Malgré la crise et les sanctions, l’Iran poursuit ses objectifs pour obtenir une bombe atomique et étendre son hégémonie dans le golfe Persique, le Yémen, la Syrie et le Liban. L’Iran continue d’opérer dans ces pays même après l’élimination de Qasem Soleimani, chef de la brigade el Qods par les Américains. L’Iran continue à défier les États-Unis dans le Golfe persique en provoquant une série d’incidents avec des navires américains. Téhéran agit également en coulisses pour nommer Mustafa al Kazimi au poste de Premier ministre tout en encourageant les milices chiites d’attaquer des intérêts américains en Irak.
L’Iran poursuit ses activités militaires en Syrie, malgré et en dépit de certaines informations selon lesquelles il avait réduit ses troupes et ses interventions. Ces jours-ci, Abu Faisal Sirlak, un « conseiller » des Gardiens de la révolution a été tué en Syrie.
Dans l’arène diplomatique, il est prévu au mois d’octobre prochain un affrontement au Conseil de sécurité sur la reprise de l’embargo sur les armes, imposé à l’Iran par la Résolution 2231. Les États-Unis ont déjà exigé de maintenir l’embargo tandis que la Russie, la Chine et certains pays de l’UE s’y opposent.

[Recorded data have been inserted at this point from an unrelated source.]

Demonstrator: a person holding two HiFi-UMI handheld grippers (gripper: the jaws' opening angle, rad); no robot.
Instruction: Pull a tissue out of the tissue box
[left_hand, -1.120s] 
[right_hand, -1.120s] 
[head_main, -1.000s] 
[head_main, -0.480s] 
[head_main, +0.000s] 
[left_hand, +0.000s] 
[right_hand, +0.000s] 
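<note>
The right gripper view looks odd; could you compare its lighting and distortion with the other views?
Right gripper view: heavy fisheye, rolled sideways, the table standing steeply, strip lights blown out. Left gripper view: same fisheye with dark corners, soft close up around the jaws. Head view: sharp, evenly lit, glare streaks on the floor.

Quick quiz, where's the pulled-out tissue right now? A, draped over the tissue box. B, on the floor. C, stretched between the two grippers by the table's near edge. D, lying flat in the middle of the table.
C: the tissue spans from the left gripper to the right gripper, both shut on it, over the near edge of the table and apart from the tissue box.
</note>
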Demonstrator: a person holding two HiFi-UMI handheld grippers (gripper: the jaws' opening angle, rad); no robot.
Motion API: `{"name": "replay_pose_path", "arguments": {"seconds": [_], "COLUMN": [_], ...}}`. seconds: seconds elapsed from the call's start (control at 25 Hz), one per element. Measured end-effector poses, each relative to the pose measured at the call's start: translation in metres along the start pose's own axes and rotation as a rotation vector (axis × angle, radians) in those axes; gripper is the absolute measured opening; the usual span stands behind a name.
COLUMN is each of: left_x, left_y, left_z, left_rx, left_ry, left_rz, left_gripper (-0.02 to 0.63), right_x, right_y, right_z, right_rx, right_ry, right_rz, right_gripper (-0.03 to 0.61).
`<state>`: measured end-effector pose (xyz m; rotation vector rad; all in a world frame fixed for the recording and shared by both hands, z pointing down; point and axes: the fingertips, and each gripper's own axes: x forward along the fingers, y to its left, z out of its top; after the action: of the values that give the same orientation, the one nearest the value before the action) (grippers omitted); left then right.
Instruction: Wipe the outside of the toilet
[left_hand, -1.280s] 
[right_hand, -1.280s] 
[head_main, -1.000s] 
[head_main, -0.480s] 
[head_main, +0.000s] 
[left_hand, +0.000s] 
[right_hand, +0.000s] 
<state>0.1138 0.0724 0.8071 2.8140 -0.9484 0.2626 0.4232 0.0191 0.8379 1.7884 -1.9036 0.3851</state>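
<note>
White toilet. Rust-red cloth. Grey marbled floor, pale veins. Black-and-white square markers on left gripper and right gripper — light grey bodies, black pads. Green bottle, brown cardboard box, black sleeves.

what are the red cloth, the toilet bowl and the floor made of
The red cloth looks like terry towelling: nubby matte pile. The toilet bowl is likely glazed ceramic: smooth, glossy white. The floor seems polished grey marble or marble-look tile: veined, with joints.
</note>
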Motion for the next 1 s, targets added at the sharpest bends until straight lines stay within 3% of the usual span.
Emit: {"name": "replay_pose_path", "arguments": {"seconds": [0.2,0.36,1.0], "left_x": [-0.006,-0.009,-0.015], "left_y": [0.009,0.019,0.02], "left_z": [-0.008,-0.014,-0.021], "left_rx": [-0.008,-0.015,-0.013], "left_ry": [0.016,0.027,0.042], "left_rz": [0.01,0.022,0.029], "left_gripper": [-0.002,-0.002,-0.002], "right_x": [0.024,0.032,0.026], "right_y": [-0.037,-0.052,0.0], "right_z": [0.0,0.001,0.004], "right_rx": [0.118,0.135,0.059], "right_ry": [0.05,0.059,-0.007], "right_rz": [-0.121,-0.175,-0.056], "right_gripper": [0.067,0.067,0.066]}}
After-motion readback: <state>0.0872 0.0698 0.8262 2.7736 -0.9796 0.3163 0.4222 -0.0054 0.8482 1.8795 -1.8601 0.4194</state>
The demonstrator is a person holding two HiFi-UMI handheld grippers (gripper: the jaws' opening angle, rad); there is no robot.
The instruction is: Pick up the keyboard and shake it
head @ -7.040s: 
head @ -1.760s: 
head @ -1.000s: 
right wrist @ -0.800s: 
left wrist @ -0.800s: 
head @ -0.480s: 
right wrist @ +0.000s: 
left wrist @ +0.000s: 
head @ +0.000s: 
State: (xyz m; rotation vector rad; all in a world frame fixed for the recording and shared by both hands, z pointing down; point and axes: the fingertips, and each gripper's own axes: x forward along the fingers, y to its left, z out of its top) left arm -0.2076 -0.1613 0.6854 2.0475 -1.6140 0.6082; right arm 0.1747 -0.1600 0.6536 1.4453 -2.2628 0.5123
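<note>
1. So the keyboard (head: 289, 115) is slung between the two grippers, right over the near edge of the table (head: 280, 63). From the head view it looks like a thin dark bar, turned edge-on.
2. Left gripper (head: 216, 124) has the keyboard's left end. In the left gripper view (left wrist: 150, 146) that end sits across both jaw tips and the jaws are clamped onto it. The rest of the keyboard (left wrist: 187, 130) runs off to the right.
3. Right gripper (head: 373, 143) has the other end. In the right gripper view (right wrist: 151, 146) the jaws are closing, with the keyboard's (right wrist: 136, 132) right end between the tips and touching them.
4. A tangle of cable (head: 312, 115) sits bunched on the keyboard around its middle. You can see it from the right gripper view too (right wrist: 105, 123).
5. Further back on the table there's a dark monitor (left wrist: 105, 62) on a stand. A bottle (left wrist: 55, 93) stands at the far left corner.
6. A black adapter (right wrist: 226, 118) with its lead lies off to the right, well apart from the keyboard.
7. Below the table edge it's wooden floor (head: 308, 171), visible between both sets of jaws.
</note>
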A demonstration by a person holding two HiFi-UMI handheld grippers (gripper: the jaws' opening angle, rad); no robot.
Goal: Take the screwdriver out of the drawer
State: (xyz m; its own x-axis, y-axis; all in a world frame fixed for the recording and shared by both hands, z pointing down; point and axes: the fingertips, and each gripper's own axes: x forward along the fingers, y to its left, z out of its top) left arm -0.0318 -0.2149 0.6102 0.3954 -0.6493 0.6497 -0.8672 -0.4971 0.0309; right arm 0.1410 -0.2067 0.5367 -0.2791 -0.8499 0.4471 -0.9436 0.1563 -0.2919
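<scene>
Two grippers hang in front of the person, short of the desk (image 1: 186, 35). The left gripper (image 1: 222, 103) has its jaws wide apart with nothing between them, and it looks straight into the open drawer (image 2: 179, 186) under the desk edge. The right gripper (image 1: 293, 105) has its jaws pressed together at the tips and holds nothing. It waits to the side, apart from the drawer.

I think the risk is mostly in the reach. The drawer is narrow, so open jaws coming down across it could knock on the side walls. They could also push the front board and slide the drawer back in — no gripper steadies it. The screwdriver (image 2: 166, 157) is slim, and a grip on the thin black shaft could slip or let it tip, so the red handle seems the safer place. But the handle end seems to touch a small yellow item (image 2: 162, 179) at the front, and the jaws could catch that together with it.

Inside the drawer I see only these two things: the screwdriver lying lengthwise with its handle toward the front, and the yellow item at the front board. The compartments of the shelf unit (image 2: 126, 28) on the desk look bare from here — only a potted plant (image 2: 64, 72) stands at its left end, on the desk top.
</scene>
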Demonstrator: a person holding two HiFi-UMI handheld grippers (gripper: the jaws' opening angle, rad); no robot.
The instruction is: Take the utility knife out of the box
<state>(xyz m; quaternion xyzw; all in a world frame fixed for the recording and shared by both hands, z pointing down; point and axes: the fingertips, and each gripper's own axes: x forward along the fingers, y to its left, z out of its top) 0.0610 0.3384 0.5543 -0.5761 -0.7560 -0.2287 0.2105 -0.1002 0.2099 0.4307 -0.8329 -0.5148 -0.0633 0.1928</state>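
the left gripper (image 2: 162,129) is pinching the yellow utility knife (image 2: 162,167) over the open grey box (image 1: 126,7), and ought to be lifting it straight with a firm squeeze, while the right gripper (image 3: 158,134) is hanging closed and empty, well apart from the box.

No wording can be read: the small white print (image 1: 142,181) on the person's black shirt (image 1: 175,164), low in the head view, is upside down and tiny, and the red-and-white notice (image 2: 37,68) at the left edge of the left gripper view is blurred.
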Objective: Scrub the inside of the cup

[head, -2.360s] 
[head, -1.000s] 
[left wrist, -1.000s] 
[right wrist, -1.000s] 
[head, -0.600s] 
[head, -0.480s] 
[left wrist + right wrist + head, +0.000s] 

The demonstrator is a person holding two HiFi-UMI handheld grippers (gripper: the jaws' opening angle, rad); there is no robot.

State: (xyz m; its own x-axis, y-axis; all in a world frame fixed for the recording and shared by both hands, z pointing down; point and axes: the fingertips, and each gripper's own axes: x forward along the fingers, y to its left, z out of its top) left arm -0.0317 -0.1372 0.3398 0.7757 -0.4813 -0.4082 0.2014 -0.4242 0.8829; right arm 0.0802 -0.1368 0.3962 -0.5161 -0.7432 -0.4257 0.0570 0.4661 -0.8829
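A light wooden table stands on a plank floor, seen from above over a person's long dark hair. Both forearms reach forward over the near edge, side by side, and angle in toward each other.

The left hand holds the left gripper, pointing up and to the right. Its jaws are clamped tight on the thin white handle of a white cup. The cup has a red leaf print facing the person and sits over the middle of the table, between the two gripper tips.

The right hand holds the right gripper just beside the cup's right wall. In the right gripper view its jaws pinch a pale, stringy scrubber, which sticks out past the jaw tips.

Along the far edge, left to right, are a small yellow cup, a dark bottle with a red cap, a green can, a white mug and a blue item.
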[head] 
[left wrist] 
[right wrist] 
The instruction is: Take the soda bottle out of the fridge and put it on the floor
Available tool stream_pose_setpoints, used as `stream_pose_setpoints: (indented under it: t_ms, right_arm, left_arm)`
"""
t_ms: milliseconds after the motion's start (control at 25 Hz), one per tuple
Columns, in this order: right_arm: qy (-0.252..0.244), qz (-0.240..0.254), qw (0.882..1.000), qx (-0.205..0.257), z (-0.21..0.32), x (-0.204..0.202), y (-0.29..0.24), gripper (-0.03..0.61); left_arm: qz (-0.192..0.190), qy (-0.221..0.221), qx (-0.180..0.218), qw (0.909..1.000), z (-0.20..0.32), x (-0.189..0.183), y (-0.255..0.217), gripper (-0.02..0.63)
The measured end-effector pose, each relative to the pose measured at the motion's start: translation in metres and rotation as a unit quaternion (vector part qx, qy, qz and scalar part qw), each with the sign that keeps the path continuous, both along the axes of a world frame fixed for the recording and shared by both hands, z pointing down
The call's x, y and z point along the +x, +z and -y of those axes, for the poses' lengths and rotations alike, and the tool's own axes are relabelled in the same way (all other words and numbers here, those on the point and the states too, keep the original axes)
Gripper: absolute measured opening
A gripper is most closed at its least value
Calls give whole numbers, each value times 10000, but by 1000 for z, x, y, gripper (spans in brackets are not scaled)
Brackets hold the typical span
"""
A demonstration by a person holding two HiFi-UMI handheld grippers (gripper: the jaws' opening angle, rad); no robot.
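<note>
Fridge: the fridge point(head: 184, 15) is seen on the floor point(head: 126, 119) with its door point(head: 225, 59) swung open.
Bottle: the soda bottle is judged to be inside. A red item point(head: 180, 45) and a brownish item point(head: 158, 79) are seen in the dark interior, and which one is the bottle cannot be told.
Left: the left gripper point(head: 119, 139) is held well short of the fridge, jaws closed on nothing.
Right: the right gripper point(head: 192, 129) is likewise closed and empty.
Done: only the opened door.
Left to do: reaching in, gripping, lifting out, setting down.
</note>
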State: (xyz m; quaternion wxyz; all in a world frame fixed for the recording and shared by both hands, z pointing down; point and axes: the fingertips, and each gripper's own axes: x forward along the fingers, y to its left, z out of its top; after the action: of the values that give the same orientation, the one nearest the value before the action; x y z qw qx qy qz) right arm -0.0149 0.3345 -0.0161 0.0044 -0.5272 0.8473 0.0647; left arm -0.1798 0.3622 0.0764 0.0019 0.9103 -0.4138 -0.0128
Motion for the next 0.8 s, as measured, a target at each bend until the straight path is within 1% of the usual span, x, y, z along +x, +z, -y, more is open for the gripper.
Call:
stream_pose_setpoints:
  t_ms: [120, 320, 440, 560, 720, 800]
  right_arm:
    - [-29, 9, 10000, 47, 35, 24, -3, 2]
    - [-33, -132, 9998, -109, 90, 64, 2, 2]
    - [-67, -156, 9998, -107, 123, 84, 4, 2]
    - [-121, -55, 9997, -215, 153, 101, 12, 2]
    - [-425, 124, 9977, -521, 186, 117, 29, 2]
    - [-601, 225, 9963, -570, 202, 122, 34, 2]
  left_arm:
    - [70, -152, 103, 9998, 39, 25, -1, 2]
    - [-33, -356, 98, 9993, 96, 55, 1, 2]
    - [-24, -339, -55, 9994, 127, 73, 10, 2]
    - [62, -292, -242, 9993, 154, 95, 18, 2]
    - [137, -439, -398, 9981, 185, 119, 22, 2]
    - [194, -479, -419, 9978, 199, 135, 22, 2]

En conclusion, nous constatons que depuis la révolution islamique de 1979, l’Iran a été confronté à des pressions internationales et régionales mais il les a surmontées malgré le lourd tribut.
Toutefois, même si on s’achemine à une accalmie dans les relations entre l’Iran et les États-Unis, le Guide suprême, Khamenei, ne changera guère sa stratégie ni ses objectifs. Rappelons que l’Amérique est en pleine campagne présidentielle et le candidat du parti démocrate, Joe Biden, semble soutenir l’accord nucléaire signé avec l’Iran contrairement à la ferme position du président Trump.